En 1999 il crée La Chair empoisonnée de Kroetz au Théâtre des Abesses à Paris et à la M.C.B de Bourges.
En 2000 il met en scène une pièce inédite d'Andreï Platonov, Quatorze Isbas rouges au Théâtre de la
Colline à Paris et à la M.C.B de Bourges. Avec Simon Boccanegra de Verdi à l'Opéra de Nancy et Didon et
Enée de Purcell à l'Opéra de Genève (automne 2001) il aborde l'univers du théâtre lyrique.
La création du Lear d'Edward Bond en janvier 2001 à la Comédie de Valence, au
Théâtre National de la Ville à Paris, et à la MCB de Bourges marque le début de son
travail à Valence.
Il est nommé en janvier 2001 aux côtés de Philippe Delaigue à la direction de la
Comédie de Valence devenue à cette occasion Centre dramatique national Drôme
Ardèche.
En 2002 il a créé dans le cadre de la Comédie itinérante Notes de cuisine de Rodrigo Garcia. En novembre
2002 il présente Monsieur Kolpert de David Gieselmann avec les acteurs de la nouvelle troupe permanente
de la Comédie de Valence ainsi qu'en janvier 2003 le Woyzeck de Georg Büchner.
En mai 2003 il a mis en scène Préparatifs pour l'immortalité de Peter Handke avec les élèves sortants de la
63ème promotion de l'ENSATT à Lyon. En mai 2004, dans le cadre du «Cartel » il présente Douleur au
membre fantôme d'Annie Zadek.
A l'automne 2004 il crée Le Belvédère de Ödön von Horvath à la Comédie de Valence, au Théâtre de la
Ville à Paris, à la Maison de la Culture d'Amiens, à la Maison de la Culture de Loire-Atlantique.
En mars 2005 il crée L'enfant froid de Marius von Mayenburg à la Comédie de Valence, au Théâtre du
Rond-point et à la Comédie de Genève, ainsi que Pollicino un opéra inédit en France de Hans Werner Henz
à l'invitation de l'Opéra National de Lyon.
En octobre 2005, il crée Hilda, de Marie NDiaye, pour la Comédie Itinérante.
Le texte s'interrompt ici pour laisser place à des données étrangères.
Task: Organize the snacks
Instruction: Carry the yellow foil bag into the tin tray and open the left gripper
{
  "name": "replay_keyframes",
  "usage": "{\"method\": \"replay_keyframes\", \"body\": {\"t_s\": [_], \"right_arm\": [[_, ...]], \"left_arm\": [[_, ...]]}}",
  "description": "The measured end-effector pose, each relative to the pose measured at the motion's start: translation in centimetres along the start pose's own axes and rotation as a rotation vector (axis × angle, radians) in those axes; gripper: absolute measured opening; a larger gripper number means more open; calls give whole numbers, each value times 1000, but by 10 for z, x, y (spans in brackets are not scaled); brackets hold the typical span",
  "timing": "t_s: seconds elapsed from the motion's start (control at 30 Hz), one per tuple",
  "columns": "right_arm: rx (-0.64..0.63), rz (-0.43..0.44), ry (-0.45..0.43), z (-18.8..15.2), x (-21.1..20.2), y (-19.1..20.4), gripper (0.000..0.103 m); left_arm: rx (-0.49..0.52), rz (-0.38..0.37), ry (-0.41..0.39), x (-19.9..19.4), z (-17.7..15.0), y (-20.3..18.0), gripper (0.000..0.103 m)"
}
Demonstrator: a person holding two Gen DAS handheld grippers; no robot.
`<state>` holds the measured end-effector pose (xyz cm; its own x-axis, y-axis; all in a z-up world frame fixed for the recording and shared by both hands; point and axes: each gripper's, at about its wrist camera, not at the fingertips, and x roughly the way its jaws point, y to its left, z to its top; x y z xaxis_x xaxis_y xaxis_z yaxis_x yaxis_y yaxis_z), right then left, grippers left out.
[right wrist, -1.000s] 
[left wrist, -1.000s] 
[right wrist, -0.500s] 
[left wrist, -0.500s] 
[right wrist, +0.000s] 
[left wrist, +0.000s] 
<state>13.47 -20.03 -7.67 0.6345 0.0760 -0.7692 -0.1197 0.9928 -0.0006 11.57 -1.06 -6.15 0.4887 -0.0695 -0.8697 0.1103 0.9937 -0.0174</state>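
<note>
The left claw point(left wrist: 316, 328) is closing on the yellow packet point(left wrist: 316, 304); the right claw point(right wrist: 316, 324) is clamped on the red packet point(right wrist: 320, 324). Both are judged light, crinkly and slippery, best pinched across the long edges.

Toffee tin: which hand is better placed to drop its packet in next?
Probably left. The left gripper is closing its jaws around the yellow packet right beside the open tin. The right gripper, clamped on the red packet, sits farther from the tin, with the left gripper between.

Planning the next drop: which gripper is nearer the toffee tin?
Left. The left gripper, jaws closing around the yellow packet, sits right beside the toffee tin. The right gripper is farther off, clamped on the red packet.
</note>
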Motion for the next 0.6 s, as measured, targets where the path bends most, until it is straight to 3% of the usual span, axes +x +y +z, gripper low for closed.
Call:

Le spectacle sera repris à
l'automne 2006 au Théâtre du Rond Point à Paris et en tournée en France.
Après Acte de Lars Norén en décembre 2006, il créera en avril 2007 Hop là nous vivons! d'Ernst Toller, en
co-production avec la Comédie de Genève.
Le Grand Théâtre de Genève lui demande par ailleurs de mettre en scène en janvier 2007 une création
originale du compositeur français Jacques Lenot à partir de l'oeuvre de Jean-Luc Lagarce, J'étais dans ma
maison et j'attendais que la pluie vienne.